Itália Forte no Ranking, Mas com Nova Liderança
Apesar da ascensão do queijo grego, a Itália demonstra sua força no universo dos queijos, com o icônico Parmigiano Reggiano ocupando a segunda posição. Este queijo de massa dura, símbolo da excelência italiana, é celebrado por seu perfil aromático complexo e sua produção artesanal centenária. Outras joias italianas como a Mozzarella di Bufala Campana DOP e a Burrata também marcam presença no top 10, consolidando o país como uma potência na produção de laticínios de alta qualidade.
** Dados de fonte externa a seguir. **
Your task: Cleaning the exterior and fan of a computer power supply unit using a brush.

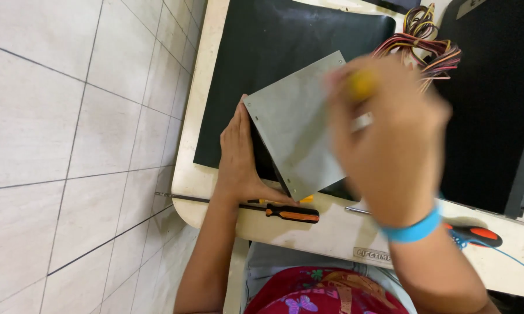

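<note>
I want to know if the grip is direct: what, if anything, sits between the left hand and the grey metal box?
Nothing visible: the left hand presses flat against the side of the grey metal box, touching it directly.

- Left hand point(239, 157): laid flat, palm down, fingers point(234, 119) straight, pressed together and pointing away from the body; thumb stretched out to the right along the near side.
- Left forearm: bare, rising from the lower edge of the view to the wrist, nearly straight.
- Right hand point(390, 139): raised closer to the camera than the left, back of the hand facing up, blurred by motion; fingers curled in a closed grip, fingertips not clearly seen.
- Right wrist: wears a blue band.
- Right forearm: bare, running in from the lower right corner, angled up and leftward.
- Spacing: hands apart, not touching each other.
</note>
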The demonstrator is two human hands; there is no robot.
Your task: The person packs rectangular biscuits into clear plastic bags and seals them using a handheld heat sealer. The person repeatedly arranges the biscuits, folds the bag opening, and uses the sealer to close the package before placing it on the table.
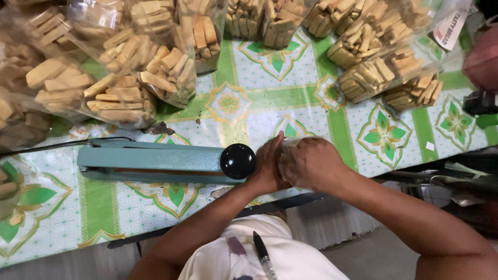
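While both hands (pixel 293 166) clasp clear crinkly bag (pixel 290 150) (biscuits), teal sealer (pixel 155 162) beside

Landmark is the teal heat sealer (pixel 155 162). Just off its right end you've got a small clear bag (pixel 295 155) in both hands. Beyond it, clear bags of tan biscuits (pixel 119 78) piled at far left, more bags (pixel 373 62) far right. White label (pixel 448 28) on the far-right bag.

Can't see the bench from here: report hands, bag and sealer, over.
Left hand and right hand both gripping clear bag beside sealer. Sealer arm down. Filled biscuit bags behind, apart.
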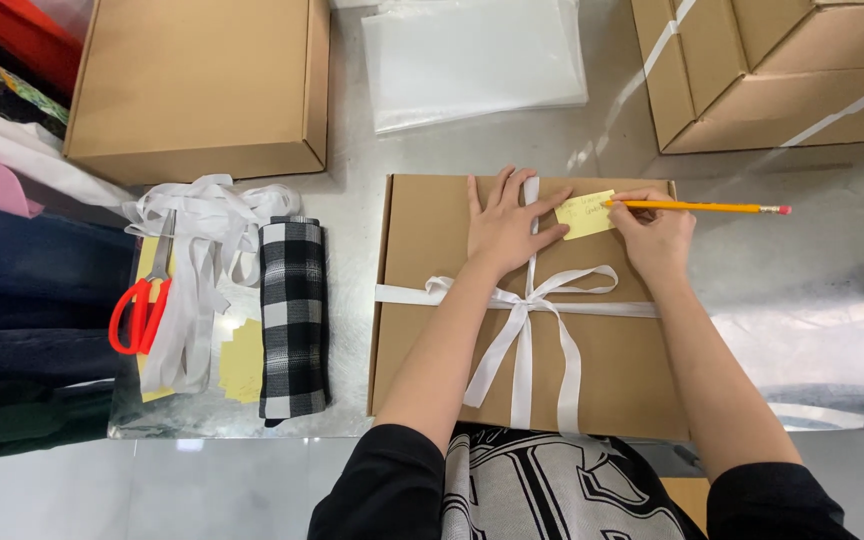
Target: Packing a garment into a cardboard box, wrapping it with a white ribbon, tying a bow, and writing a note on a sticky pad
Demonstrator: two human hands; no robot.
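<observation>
The right hand (pixel 657 235) grips a yellow pencil (pixel 697 207) tight, writing on the yellow note (pixel 585 214) atop the brown box (pixel 432 300). The left hand (pixel 505 225) lies flat, fingers spread, pinning it. The note might slide if that hand lifts.

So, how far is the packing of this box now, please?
Done: the flat cardboard box is closed and tied with a white ribbon in a bow. In hand: the left hand steadies a yellow note on the lid while the right hand writes on it with a pencil. Left: probably only finishing the note.
</observation>
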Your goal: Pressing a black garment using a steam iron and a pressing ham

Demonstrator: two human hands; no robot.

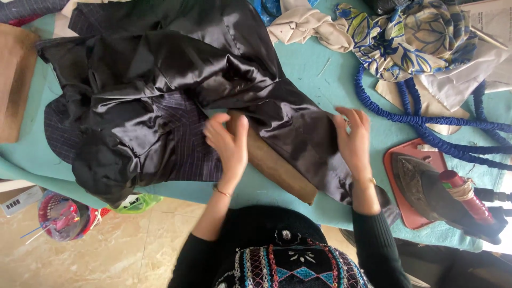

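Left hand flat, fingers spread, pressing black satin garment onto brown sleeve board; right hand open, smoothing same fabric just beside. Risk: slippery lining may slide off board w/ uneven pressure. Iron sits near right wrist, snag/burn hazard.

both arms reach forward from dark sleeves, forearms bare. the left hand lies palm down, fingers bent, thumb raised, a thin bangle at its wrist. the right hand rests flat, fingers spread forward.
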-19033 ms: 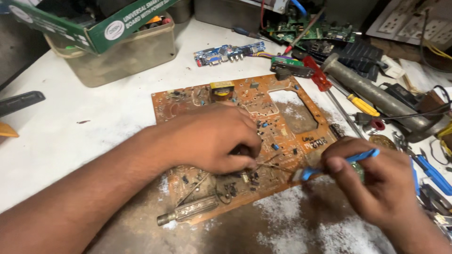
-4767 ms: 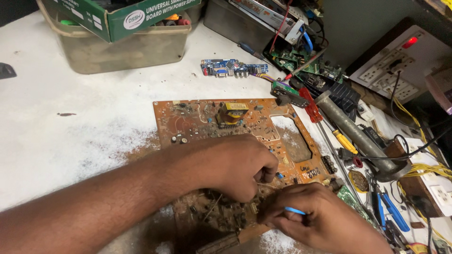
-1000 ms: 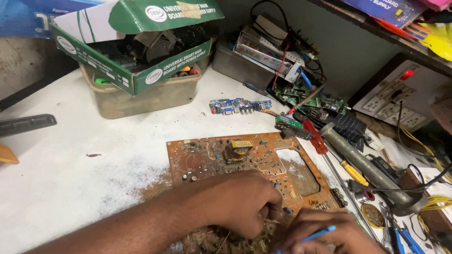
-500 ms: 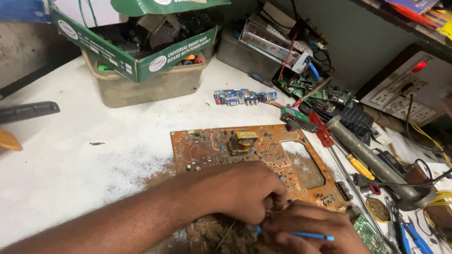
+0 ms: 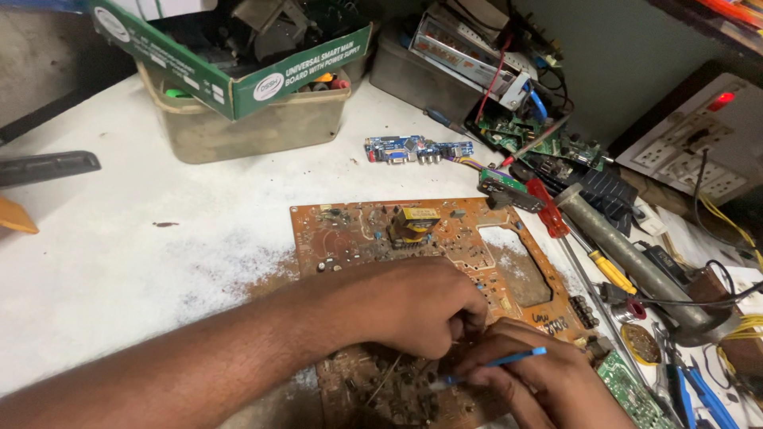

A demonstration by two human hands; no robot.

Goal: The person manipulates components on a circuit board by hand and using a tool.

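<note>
While left hand [image 5: 413,306] pins the brown circuit board [image 5: 445,238] flat at 6 o'clock of bench, right hand [image 5: 540,381] pinches a blue tool [image 5: 497,364]; board looks stiff, light, brittle, best gripped by edges

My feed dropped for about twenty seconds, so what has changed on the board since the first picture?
The right hand with the blue tool has come in from the board's right edge to meet the left hand at its lower middle. The left hand stays pressed on the board, and the tool is still gripped. The board, with its yellow part, and the box lie as before.
</note>
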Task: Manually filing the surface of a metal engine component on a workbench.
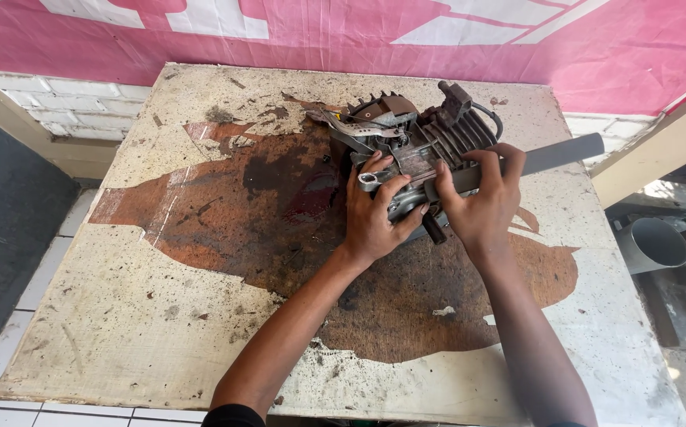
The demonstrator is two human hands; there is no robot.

Diversidade Europeia: Portugal e Grécia em Destaque
O pódio se completa com o Queijo de Azeitão, uma especialidade portuguesa que encanta pela sua cremosidade e sabor intenso. Portugal também figura no ranking com o Queijo Serra da Estrela. A Grécia, além da líder Graviera de Naxou, emplaca mais dois representantes: a Graviera de Creta, em quinto lugar, e o Kefalograviera, fechando a lista dos dez melhores. Essa diversidade reflete a riqueza e a variedade de tradições queijeiras ao redor do continente europeu.
O Que Torna um Queijo o Melhor do Mundo?
O TasteAtlas, ao contrário de premiações acadêmicas, foca em avaliações de consumidores que vivenciam e compartilham suas experiências. A Graviera de Naxou, produzida na ilha de Naxos com leite de vaca (ou misturas de ovelha e cabra), conquistou o público por sua textura firme, sabor equilibrado, levemente adocicado e sua versatilidade. A capacidade de um queijo em se conectar com as pessoas, evocando memórias e proporcionando prazer, parece ser o fator decisivo na era da gastronomia como vivência e identidade.